Since March 2010 Iran has been targeted by a data monitoring and collecting piece of malware now known as Flame. Analysts say the malware is so complex in nature that they believe it could only have been developed by a government agency or state with a very big budget. The purpose of the Flame malware is to gather data and send it to its command and control servers of which there are approximately 80 known to exist.

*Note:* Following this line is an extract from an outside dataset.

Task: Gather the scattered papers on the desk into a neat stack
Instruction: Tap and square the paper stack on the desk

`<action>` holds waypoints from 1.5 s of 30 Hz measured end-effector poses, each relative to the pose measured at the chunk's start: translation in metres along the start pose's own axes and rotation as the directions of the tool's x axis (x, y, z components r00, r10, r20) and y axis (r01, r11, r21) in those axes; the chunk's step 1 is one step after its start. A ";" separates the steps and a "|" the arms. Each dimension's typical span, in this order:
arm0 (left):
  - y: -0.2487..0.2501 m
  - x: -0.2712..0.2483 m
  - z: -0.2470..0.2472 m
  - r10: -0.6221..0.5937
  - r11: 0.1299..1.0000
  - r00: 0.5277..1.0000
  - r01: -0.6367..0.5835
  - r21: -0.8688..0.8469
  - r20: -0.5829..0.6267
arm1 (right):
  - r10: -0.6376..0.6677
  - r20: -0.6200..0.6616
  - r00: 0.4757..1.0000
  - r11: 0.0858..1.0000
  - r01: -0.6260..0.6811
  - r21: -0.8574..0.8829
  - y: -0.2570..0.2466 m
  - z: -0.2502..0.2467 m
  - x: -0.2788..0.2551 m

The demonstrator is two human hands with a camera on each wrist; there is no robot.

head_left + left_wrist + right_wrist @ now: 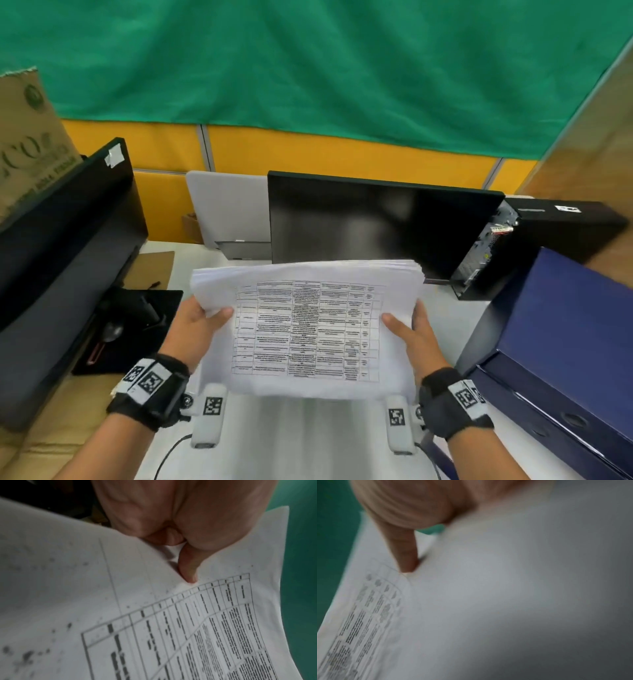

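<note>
Papers (308,329): one stack, sheet count not readable, held off the white desk (308,431) before one dark monitor (376,222). Two hands grip it: left hand (195,329) on left edge, right hand (416,334) on right edge, each thumb on the printed table.

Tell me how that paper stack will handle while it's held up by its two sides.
The paper stack is probably floppy: it bows between the left hand and right hand. Loose sheets fan at the far corner, so some may slide.
</note>
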State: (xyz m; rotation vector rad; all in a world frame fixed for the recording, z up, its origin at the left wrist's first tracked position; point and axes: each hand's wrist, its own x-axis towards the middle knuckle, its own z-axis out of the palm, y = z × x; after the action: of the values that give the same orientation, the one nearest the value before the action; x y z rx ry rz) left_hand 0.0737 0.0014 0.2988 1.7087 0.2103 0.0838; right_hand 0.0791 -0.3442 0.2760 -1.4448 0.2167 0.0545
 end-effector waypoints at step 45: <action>-0.086 0.018 0.028 0.117 0.862 0.991 -0.131 0.489 0.060 | -0.453 0.150 0.879 0.232 0.279 -0.932 0.026 0.052 -0.010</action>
State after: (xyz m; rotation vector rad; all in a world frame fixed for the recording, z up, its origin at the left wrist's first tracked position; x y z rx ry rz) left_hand 0.0881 -0.0108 0.2083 2.2348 0.1022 0.1077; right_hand 0.0706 -0.2885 0.2583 -2.7032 -0.0974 -0.4146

Crysys Lab, a special unit that investigates computer viruses at Budapest University said of Flame “It covers all major possibilities to gather intelligence, including keyboard, screen, microphone, storage devices, network, Wi Fi, Bluetooth, USB and system processes. Information gathering from a large network of infected computers was never crafted as carefully”.
The “Worm.Win32.Flame” malware infects Windows based computers and weighs in at a rather large 20MB. Unlike single-shot predecessors Stuxnet and Duqu Flame is a complete attack toolkit that can steal data from many different sources. For example rather than just recording VoIP calls the program can turn on the computer microphone and begin recordings at will, while simultaneously taking screenshots of interesting apps (usually instant messaging apps).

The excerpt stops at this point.